I am not going to resolve to write here more or do a particular kind of writing, but I am going to try and continue to think about writing as a way of thinking and this kind of thinking as helpful to me and perhaps eventually of some value to a nominal audience.

Recent Reading – late summer 2018 edition

I spent a really lovely week this August at a cabin in the woods with family here in the adirondacks but far enough from home that it felt like travel.

I spent a lot of time reading, as is right and proper for an internet-less lakeside cabin. I finished a ton of the books that had been sitting half read over the last few years:

  • James Gelick’s Time Travel
  • Mary Beard’s SPQR
  • David Hartwell & Nielsen Hayden’s 21st Century Science Fiction
  • Winter’s Heart by Robert Jordon

While lounging at the beach on sunny summer days I read all of Bruce Sterline’s Invollution Ocean over two days. It was a fun short book that could be summarized with some degree of accuracy as “Space Moby Dick”.

I did a lot of canoeing, which was nice and easy to just walk a few feet down from the cabin and hope into the canoe for half an hour. Next year I hope I can remember in advance to rent a sunfish for the week.

Comfort, Complexity, & Web Publishing

I’ve been using jekyll to publish this site sporadically for years. I have in the last year or two gotten a new computer set up with a publishing workflow that’s typical of sites on this platform: a local install of jekyll to build the site with a local copy of the markdown and associated files to generate the html, stored in a git repository. I’ve gotten comfortable with the 3 or 4 git commands I need to know to change branches, add files and push changes to my server and see them get published.
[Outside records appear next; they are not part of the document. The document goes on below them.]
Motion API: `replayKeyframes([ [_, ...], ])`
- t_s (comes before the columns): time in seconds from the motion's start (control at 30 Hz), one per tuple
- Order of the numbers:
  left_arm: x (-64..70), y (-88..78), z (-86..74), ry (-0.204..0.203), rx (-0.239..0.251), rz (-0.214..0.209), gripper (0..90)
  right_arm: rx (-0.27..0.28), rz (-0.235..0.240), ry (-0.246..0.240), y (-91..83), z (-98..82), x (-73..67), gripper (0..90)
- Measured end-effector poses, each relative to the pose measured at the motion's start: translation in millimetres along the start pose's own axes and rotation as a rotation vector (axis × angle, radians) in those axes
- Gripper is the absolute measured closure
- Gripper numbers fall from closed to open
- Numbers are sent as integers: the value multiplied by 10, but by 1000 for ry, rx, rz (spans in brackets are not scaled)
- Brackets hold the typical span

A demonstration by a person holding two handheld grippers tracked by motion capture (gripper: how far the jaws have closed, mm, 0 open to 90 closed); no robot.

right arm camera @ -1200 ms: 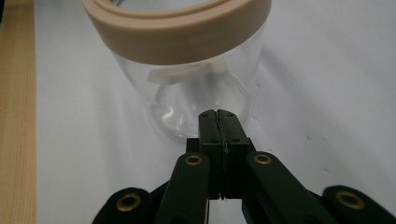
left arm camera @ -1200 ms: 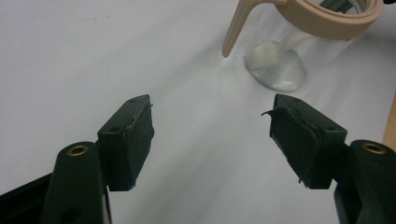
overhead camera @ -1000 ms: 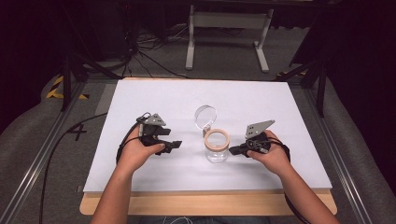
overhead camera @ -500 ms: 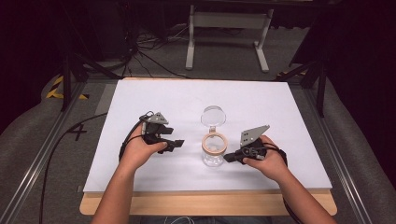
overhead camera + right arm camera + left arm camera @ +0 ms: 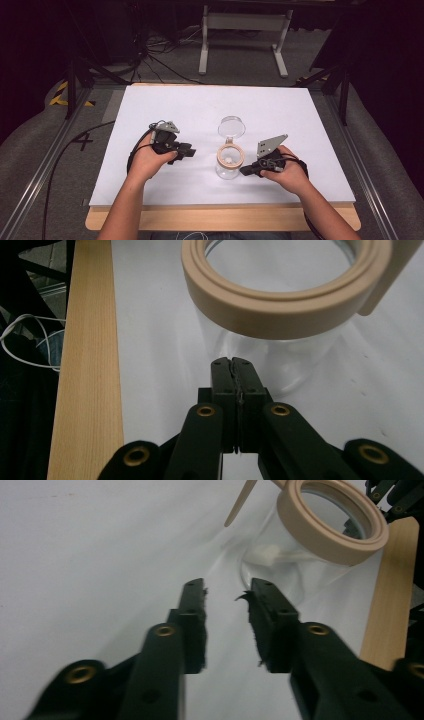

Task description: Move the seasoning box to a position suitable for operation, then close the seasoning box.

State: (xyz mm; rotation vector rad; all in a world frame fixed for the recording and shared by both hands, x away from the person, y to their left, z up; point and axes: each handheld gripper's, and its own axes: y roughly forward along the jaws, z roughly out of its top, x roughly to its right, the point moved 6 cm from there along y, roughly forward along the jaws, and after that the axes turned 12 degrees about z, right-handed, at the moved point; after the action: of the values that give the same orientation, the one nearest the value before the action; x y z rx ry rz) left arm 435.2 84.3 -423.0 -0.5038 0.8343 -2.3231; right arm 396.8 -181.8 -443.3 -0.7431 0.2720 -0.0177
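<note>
A clear glass jar (image 5: 229, 164) with a tan rim stands mid-surface (image 5: 300, 115) between both hands. The left gripper (image 5: 186, 150) has jaws parted and empty, near the jar. The right gripper (image 5: 245, 171) has jaws pressed together, tips just beside the glass.

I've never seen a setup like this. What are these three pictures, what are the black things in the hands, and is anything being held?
A person sits at a table covered by a white sheet and holds a black two-jaw tool in each hand. The high view looks down from above. The other two pictures come from cameras riding on each tool, looking along its jaws.

The left tool has its jaws apart, with nothing between them. The right tool has its jaws pressed together, empty, close beside the clear glass jar with a tan ring around its mouth. Behind the jar lies a round clear lid. A small white object sits inside the jar; I cannot tell what it is.
</note>
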Motion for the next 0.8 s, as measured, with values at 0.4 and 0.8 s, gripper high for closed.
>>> replayKeyframes([
  [0.4,82,-17,239,2,100,17,900,121,-84,16,-400,35,-50,900],
  [0.8,51,101,457,-6,125,24,899,194,-61,17,-412,212,-150,900],
])
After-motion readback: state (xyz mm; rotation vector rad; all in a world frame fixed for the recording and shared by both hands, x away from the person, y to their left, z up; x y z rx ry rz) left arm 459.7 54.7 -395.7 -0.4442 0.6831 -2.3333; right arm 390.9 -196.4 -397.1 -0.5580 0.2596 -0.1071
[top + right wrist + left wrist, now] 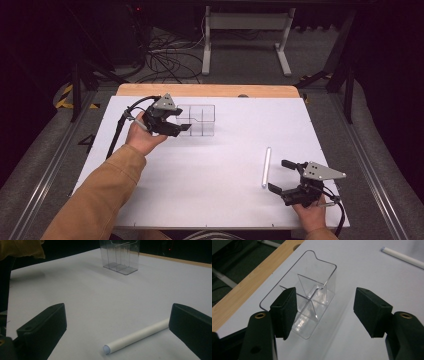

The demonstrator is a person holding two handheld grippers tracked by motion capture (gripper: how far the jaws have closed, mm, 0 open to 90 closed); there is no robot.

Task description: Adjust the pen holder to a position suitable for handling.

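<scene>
A clear plastic divided holder [197, 120] [308, 293] [120, 255] stands upright toward the far left of the white table. My left gripper [182, 125] [325, 312] hovers open just beside and above its near end, one jaw overlapping its side wall, nothing held. A white pen-like tube [266, 166] [136, 336] [403, 257] lies flat at the right. Around the tube's near end my right gripper [281, 176] [117, 336] stands wide open, with the tube between the jaws, untouched.
The white table top [215, 165] has a wooden strip [207, 90] along its far edge. Beyond it stand a white frame leg and loose cables on the floor. A brown sleeve [100, 200] reaches in from the lower left.
</scene>
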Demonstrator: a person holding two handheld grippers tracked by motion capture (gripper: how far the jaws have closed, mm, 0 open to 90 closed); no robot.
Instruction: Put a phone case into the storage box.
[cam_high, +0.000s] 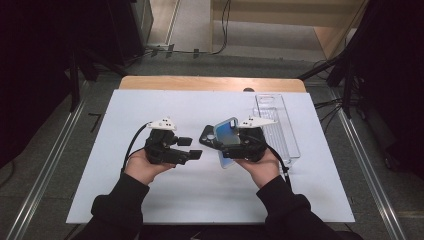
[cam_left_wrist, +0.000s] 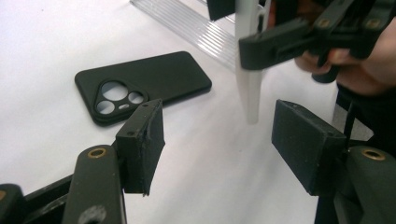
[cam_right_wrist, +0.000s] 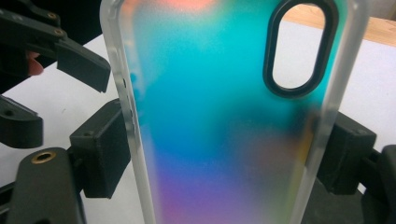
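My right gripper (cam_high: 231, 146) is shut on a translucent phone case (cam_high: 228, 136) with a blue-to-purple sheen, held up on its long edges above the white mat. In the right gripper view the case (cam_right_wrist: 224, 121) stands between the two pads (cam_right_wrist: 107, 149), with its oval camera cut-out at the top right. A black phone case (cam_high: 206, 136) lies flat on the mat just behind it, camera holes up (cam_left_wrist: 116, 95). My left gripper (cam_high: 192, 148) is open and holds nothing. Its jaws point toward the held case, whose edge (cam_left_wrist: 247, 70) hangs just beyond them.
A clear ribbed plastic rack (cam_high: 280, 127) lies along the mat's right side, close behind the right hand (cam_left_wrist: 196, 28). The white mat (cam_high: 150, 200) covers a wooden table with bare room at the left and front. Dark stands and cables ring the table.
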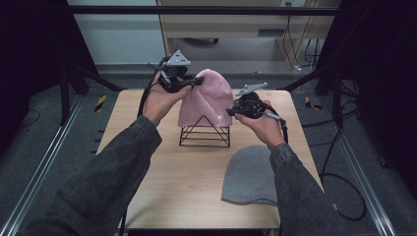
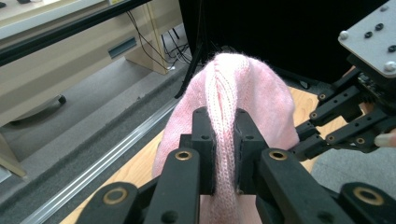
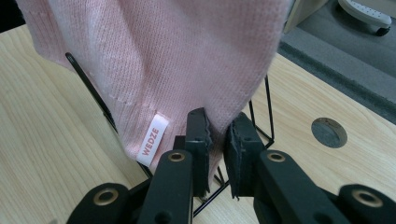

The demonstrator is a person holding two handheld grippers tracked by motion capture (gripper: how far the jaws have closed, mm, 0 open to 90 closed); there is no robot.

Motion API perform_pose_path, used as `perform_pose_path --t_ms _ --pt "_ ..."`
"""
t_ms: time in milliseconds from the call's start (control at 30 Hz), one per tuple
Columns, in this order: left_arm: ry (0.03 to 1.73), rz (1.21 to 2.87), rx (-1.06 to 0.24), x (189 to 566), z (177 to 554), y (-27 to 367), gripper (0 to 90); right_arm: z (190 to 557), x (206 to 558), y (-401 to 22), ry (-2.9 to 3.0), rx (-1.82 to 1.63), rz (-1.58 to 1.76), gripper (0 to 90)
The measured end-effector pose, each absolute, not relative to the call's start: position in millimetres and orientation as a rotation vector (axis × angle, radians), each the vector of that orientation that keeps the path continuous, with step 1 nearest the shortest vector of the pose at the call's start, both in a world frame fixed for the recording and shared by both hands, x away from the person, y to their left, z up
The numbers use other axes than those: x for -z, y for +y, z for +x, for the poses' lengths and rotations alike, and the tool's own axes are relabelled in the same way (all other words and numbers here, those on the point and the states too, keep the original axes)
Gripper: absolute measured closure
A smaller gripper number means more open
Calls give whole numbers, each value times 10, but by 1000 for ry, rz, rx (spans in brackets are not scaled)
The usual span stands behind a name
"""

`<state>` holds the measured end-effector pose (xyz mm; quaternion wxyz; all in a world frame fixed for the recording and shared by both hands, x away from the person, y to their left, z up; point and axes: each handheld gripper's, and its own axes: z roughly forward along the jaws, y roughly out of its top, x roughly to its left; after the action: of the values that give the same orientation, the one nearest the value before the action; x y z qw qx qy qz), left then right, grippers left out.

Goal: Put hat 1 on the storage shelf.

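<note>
Both my forearms, in grey sleeves, reach forward over the wooden surface (image 1: 196,172) and rise toward its far half, where a pink knit hat (image 1: 206,98) sits draped over a black wire stand (image 1: 205,132).

My left hand (image 1: 158,101) is lifted with the palm turned inward, holding the left hand-held gripper (image 1: 193,83) up at the hat's upper left side. In the left gripper view its jaws are nearly together, pinching a raised fold of the pink knit along a ribbed seam near the crown (image 2: 226,135); the fabric fills the narrow gap between the pads.

My right hand (image 1: 263,123) is lower and nearer to me, wrist bent so the right hand-held gripper (image 1: 231,112) points leftward into the hat's lower right edge. In the right gripper view its jaws are close together around the hem of the hat (image 3: 217,130), with the knit edge running down between them. A small white label reading WEDZE (image 3: 152,141) is sewn to the hem just beside the jaws, and the wire stand's black rods show behind and below the fabric.

A grey knit hat (image 1: 251,174) lies flat on the near right part of the surface, partly under my right forearm, apart from the stand.
</note>
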<state>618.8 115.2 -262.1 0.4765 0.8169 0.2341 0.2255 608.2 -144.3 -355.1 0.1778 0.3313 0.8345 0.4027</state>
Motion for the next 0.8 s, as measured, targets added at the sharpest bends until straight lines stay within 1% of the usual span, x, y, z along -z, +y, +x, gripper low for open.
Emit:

Ultimately what we need is for the tools to get out of our way, for those tools to conceal or only gradually expose complexity. A tool is for accomplishing a task, like cutting wood or hammering a nail. If the handle of the saw or hammer is difficult or complicated to hold, it effectively gets in the way of allowing the user to preform the task they are attempting to accomplish. If I want to build a bookcase (publish a webpage) then if the handle of my saw requires too many unfamiliar things of me (use of git) then I allow the process of getting a grip on the saw to stop me from building the bookcase. I let the little roadblock stop me from doing the fulfilling thing and I’m stuck shuffling deck chairs.

It’s telling that the above two paragraphs were ones I started drafting in a different file here in April of this year, but I’m only just getting around to writing a couple more sentences and decide what to do with this bit of text instead of letting it languish in the drafts folder for the site.

I’ve gotten the tools down, I’ve got a good handle on them and now I need to get out of my own way and find my way to do the writing I want to be doing, little bits of work and thinking out loud that are short and rewarding and build, eventually perhaps, into some larger cumulative project.